I indexed the table by FirstName, LastName fields (NOT CLUSTERED and NOT a primary index)
Then I run these queries and get these execution planes for them:
Code:
SELECT *
       FROM IndexTest
WHERE FirstName = 'AAA'  AND LastName = 'BBB'
/* Index SEEK */


SELECT * 
       FROM IndexTest
WHERE FirstName = 'AAA'  AND LastName LIKE '%'
/*Index SEEK */

SELECT *
      FROM IndexTest
WHERE FirstName LIKE '%' AND LastName = 'BBB'
/* Index SCAN */
So I think one index is enough but you should think about what query is more often used LastName first and then FirstName or vice versa.


Borislav Borissov
VFP9 SP2, SQL Server 2000/2005.
 
That 3rd query is scanning because of the like '%'. If you add another index to the table that has LastName as the first column in the index, I bet that third query would seek too.

I would recommend 2 indexes. Each index would have 2 columns, first name and last name, but the indexes would have the columns in different orders.

For Boris's fine example:

Code:
Create Index idx_IndexTest_FirstName_LastName On IndexTest(FirstName, LastName)
Create Index idx_IndexTest_LastName_FirstName On IndexTest(LastName, FirstName)

For the actual table...

Code:
Create Index idx_Users_FirstName_LastName On Users(FirstName, LastName)
Create Index idx_Users_LastName_FirstName On Users(LastName, FirstName)

The column order is extremely important in an index.

-George

"The great things about standards is that there are so many to choose from." - Fortune Cookie Wisdom
 
Thank you both for your help on this, I appreciate it!

I'll go and look at the actual queries that we're running and work on this premise, keeping in mind the column order as being an important factor.
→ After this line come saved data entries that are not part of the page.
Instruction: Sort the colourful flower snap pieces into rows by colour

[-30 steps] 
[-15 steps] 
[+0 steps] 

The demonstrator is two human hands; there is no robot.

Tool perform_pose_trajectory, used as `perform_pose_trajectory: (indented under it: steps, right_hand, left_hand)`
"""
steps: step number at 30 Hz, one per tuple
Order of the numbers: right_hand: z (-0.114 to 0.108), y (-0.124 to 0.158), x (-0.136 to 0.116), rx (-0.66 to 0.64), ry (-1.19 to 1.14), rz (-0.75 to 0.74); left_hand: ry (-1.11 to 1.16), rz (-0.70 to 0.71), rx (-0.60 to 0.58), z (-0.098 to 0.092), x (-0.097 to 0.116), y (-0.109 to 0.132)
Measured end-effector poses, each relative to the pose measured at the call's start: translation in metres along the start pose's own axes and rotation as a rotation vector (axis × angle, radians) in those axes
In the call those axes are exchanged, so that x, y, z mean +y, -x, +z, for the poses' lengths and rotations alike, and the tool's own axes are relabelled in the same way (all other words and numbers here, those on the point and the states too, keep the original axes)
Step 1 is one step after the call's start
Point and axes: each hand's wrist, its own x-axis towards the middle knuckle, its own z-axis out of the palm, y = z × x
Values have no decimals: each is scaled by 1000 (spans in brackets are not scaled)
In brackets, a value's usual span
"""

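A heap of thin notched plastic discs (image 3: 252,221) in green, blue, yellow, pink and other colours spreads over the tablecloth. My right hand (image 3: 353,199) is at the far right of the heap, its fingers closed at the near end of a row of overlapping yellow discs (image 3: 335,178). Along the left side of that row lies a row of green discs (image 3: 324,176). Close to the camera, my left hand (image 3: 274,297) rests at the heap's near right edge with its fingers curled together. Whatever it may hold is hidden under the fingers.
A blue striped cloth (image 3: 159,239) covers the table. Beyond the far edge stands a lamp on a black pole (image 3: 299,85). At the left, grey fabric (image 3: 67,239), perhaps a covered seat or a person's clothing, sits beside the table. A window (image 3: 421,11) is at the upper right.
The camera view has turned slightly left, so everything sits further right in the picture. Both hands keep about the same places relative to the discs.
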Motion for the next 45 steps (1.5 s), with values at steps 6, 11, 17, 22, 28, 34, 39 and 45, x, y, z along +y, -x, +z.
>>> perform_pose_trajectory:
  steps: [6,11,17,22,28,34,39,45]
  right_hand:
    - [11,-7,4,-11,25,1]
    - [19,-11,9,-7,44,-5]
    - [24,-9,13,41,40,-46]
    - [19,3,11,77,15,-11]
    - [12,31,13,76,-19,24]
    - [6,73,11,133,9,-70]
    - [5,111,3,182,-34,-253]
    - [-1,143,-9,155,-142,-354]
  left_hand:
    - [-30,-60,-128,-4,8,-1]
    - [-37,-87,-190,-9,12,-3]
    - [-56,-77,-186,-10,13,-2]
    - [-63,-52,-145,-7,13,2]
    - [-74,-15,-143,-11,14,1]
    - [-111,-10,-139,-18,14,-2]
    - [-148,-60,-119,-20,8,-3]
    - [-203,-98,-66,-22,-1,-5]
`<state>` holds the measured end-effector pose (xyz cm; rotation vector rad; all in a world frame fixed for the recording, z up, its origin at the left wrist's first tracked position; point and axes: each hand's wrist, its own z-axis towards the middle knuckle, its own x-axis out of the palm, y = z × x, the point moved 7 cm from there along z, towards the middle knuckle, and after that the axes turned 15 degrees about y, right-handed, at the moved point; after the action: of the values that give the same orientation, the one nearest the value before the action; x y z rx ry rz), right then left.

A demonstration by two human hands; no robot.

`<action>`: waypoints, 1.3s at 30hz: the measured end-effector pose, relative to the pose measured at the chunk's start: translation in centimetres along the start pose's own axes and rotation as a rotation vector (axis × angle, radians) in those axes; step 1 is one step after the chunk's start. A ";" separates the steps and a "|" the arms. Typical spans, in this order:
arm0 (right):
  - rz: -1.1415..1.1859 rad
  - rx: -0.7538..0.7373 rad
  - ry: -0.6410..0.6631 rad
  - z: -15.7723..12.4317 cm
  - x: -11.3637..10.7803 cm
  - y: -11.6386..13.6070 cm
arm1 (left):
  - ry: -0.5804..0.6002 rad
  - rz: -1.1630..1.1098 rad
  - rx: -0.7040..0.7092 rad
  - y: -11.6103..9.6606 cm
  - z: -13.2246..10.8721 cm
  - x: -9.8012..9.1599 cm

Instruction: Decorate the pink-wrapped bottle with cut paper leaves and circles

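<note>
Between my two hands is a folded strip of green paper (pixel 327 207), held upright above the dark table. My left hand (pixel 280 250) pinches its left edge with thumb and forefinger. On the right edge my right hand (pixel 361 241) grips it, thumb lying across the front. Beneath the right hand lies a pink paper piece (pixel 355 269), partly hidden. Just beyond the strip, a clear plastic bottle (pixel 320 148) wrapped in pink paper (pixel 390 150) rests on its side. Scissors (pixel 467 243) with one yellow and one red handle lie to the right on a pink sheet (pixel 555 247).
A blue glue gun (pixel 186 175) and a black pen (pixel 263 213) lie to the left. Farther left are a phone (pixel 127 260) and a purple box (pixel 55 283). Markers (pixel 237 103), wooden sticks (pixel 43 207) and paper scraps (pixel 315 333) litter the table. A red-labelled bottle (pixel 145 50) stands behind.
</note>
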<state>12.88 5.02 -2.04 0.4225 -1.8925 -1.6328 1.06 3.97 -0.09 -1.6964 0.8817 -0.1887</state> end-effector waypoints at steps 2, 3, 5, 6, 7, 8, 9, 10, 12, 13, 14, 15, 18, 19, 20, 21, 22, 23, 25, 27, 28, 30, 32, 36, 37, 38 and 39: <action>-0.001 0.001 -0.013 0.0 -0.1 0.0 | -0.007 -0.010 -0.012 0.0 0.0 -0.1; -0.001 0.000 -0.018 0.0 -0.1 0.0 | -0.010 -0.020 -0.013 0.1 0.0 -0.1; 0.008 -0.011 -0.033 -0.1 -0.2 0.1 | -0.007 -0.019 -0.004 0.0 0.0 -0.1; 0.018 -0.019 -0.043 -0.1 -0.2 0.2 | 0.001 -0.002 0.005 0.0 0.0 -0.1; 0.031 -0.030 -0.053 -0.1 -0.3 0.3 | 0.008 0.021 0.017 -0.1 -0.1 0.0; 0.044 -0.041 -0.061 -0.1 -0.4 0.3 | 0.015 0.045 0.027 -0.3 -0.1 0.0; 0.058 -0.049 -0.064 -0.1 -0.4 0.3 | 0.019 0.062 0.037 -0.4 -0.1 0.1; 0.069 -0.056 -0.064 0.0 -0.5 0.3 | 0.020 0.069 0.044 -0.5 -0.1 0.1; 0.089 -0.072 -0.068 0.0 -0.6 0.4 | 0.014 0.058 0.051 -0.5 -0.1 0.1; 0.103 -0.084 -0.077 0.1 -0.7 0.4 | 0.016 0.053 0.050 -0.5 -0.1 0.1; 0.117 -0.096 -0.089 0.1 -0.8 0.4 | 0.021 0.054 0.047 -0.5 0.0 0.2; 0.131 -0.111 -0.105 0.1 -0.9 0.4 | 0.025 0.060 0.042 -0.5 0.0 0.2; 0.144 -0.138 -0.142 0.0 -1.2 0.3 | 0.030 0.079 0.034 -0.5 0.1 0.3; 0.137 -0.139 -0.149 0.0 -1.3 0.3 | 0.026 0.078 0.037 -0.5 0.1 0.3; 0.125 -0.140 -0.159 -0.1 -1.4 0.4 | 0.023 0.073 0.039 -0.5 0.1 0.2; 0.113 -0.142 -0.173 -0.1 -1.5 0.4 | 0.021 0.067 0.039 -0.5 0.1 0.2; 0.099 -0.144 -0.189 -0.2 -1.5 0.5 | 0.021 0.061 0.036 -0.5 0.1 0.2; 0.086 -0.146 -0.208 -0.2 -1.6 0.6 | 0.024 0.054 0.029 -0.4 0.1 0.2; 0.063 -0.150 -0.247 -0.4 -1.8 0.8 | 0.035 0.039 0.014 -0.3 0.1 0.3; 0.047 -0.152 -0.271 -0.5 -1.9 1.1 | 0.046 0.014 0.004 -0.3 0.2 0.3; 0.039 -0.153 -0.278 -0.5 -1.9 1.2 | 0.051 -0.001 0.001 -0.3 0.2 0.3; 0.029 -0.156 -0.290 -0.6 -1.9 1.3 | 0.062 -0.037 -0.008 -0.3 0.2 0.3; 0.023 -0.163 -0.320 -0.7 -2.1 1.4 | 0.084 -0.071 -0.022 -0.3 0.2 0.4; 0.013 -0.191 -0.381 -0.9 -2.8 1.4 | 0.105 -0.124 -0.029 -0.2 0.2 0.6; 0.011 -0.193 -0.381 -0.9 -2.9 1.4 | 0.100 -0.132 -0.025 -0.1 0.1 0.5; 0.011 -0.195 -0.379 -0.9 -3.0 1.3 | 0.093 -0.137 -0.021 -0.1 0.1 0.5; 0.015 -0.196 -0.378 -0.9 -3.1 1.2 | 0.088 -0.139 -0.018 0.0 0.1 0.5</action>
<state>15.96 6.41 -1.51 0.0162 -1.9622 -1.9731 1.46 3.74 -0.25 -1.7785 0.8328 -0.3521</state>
We just have a few report queries which are all very similar, some of which run every nicely, others which are very slow, I think the way our indexing is structured is to blame for that ;-)

I may post back with some more explicit examples of the actual queries to get your advice.

I've used the database tuning advisor in the past to analyse the queries and recommend the best indexes, is it possible for me to give it a set of queries and have it give me the best suggested performance tweaks for all of them?

Cheers guy, really appreciate the help, you're super stars!